* WORK TASK *
In how many lines of the data does the word "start" appear? Give the number by itself.

☆ ☆ ☆ ☆

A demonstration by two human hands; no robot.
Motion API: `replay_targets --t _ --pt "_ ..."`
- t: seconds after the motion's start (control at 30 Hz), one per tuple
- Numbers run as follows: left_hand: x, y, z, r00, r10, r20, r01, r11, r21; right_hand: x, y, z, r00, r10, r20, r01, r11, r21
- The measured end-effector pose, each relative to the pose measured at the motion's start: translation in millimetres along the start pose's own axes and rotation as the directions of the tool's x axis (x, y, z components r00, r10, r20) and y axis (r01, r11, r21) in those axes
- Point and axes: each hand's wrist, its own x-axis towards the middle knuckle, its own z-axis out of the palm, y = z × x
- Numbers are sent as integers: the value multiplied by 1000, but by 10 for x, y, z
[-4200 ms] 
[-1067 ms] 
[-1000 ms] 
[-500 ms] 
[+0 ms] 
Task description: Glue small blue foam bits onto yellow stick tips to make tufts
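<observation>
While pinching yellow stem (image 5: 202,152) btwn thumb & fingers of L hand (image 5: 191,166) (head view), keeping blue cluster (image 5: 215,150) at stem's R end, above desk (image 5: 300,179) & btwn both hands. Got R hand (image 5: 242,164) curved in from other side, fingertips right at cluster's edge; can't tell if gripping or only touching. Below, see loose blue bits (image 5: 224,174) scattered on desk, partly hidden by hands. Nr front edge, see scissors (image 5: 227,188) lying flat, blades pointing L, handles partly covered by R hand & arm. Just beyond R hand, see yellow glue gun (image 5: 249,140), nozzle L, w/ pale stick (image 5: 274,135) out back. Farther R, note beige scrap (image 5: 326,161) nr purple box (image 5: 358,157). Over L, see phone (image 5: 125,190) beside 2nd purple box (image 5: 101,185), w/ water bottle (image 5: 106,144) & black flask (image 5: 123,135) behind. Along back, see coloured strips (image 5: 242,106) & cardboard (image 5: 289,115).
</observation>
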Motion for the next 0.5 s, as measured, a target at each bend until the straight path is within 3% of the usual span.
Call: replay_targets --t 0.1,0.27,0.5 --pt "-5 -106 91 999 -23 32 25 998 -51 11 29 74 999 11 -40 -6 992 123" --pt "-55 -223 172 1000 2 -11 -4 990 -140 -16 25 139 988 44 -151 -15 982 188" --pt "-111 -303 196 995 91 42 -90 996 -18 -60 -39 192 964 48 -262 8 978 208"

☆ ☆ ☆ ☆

* YOUR RESPONSE *
2